OK, I’ve accomplished some of my 2013 goals already (I cheated and did ‘em over the holiday break, 'cause they were easy). These included buying actual big-girl makeup (I’d never used eyebrow pencil before—how is this possible? It gives you a whole new face, I tell ya!) and rearranging the furniture in our bedroom (our neighbor, a feng-shui consultant, gave us complimentary suggestions, since apparently our “relationship corner” was stacked with old bills). Now I just need to pay off my credit card by next week, and I’ll be happy. But I have some bigger-picture family issues that need attention.
1. Start toilet-training Andrew. Right now he scrunches behind a plant and makes a face like he swallowed a prune every time he needs to go. Sometimes I yell, “Are you pooping?” and he yells back, “No way, Mumma!” Then he waddles back toward me, smelling pungent, and I yelp, “Andy! Ya pooped!” in some kind of Irish brogue that I adopt for the occasion. Um, I do not think this method is found in any parenting books. (Anyone have recommendations for good potties? Is “potties” a word?)
2. Get him to bed before 9 p.m. On the plus side, Andy wakes up at 7:30—bliss considering I know many two-year-olds rise at the ungodly hour of 5. However, he doesn’t retire until at least 9 p.m., meaning that Brian and I have about 20 minutes of “adult” time until I pass out in front of Scramble.
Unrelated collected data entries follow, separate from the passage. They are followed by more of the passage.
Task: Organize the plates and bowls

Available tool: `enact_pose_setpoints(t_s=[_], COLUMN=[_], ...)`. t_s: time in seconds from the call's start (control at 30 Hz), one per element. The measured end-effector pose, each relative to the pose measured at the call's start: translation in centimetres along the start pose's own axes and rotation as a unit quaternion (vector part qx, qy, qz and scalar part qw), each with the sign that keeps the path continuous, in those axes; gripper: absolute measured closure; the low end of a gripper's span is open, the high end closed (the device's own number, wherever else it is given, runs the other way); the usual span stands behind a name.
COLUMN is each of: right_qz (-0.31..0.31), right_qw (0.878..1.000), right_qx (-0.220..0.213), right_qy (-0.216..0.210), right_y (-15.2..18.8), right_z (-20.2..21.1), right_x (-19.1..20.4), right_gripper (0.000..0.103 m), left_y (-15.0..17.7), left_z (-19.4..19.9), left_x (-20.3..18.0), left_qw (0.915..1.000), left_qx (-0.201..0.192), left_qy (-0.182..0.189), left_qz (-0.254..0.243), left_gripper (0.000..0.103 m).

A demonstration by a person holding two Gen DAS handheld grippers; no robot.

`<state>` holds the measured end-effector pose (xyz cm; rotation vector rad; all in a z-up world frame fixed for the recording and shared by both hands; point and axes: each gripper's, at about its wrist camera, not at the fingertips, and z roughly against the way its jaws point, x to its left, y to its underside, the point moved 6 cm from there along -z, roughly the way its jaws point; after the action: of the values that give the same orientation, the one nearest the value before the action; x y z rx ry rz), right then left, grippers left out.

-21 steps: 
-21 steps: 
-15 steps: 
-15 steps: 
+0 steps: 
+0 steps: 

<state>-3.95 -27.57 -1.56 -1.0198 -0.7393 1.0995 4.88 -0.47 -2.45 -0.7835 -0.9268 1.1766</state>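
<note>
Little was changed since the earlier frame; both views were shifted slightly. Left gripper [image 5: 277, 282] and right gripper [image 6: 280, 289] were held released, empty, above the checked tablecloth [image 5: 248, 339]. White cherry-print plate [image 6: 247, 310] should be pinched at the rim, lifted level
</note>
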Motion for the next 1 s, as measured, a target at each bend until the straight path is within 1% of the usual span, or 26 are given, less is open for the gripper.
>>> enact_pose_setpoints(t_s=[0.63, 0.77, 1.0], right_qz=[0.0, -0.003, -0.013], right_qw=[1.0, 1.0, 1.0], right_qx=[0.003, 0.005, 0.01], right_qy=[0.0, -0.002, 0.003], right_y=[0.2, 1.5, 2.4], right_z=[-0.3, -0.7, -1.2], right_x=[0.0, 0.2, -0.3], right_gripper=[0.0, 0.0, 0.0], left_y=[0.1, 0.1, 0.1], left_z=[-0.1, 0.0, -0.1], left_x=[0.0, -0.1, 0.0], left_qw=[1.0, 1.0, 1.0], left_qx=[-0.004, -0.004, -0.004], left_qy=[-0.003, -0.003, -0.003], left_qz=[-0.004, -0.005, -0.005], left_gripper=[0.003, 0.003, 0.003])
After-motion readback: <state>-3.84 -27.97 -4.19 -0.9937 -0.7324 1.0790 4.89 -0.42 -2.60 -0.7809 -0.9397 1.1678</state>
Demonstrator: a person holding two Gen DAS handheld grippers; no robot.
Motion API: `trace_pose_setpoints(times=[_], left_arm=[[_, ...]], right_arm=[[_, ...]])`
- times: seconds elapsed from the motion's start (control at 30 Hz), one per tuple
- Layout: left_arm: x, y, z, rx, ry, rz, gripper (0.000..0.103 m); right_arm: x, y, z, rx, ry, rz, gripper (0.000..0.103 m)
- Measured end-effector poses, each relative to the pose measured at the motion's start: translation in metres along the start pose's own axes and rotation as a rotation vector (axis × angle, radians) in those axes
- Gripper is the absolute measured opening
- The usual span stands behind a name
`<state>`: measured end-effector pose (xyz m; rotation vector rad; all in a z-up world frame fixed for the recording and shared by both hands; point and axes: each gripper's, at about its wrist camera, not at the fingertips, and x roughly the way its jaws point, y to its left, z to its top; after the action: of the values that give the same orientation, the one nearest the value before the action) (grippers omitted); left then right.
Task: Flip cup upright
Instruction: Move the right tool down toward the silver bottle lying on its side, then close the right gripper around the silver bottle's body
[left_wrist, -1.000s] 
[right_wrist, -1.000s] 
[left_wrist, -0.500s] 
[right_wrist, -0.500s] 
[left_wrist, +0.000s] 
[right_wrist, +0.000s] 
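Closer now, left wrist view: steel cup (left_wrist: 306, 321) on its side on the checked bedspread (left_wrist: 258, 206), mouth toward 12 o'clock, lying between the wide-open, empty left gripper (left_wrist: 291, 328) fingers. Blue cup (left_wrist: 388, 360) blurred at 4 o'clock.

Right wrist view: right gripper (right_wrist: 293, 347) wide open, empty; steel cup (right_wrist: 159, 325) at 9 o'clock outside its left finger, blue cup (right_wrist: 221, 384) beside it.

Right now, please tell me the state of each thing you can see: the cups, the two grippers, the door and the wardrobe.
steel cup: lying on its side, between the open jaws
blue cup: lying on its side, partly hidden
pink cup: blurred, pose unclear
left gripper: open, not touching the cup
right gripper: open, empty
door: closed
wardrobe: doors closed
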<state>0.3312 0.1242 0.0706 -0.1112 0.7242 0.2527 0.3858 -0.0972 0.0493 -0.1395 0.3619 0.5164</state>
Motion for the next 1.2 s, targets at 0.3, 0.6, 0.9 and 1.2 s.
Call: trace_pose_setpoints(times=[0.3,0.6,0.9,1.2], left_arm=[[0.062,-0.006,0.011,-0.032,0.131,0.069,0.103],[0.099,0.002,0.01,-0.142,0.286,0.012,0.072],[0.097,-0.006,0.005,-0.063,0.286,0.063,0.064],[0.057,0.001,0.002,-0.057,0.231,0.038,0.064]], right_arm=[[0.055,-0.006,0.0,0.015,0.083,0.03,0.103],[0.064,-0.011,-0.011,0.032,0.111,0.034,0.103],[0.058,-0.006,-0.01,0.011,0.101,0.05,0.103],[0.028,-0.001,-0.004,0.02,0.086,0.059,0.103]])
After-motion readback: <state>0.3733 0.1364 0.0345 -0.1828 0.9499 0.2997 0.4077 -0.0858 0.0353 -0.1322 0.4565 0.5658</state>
3. Eat together at the kitchen table. We dine as a family most nights, but—sorry, Mom—it’s usually at the coffee table, in front of the television. That’s because Andy prefers to “graze” while roaming the house. He’ll play for a bit, come back to the table and take a few bites of food, roam a bit more, eat a bit more, insist on watching “Super Why,” and so on. This could go on for an hour. I give in because he’s a very picky eater, and so I’m happy to contrive any scenario in which food enters his little maw. However, I also realize that it’s probably not the best habit to instill. And I don’t want our family conversations to be sound-tracked by “Super Why! He’s our guy! He’s SUPER WHY!” Why oh why?
4. Stop dressing like a hobo at drop-off and pick-up. Oh dear. Andy goes to the same school as a woman I grew up with, and I see her at the door sometimes. She has a job that actually requires her to get dressed in the morning, and I’m pretty sure she was confused when we met in the lobby and I pre-emptively announced, “I haven’t buttoned a pair of pants since 2007!” Cringe. Working from home has its perks; fashion isn’t one of them. Once I showed up to get Andy wearing nothing but a fleece jacket and yoga pants, sports bra underneath. How was I not arrested? The one time I visited his classroom with makeup and hair blown out, his teachers almost didn’t release him to me because I didn’t look like his mother. It’s that bad.
5. Do yoga. If I want to have a second child—and I do, someday—I need to not look like I have a litter of otters hiding under my shirt. I also think yoga would help make me a more centered person. Right now my methods of stress relief involve some combination of listening to iTunes and staring into space, drinking white wine, texting/gChatting, and napping. Not exactly healthy. I signed up for a 20-pack of classes at the awesome Black Crow Yoga Studio in Arlington, and I loved it. I felt flexible and calm and mellow and, in other words, distinctly un-me. But then I missed one class. And then another. And gradually it faded from my life. Time to fix that.
6. Go on a family vacation. Every year we talk about renting a beach house during the summer, but somehow this never happens. Part of the issue is that Brian’s family has a house on a lake, which is very nice, except I’m really not a lake person; his mother also lives on Cape Cod, so why would we spend money to rent a place by the ocean when we could stay with her for free? However, there’s something to be said for having space and time completely to ourselves. And usually, when we do go on big trips, it involves someone’s wedding—we went to San Francisco in September, and it was awesome—but I can’t remember the last time we just went someplace with absolutely zero commitments and zero cramping into someone else’s guest room with a Pak and Play, Terence the Night-Light Turtle, and five suitcases.
What are your resolutions? Happy New Year!
P.S. I splurged and got my makeup at MAC, which is huge coming from a stingy Capricorn who usually buys whatever's on sale at CVS. I cannot say enough nice things about the very patient makeup salespeople at the Burlington Mall MAC, who basically gave me a new face for a lot less money than plastic surgery. If you need help, visit them! They will take you aside and do a whole consult for free.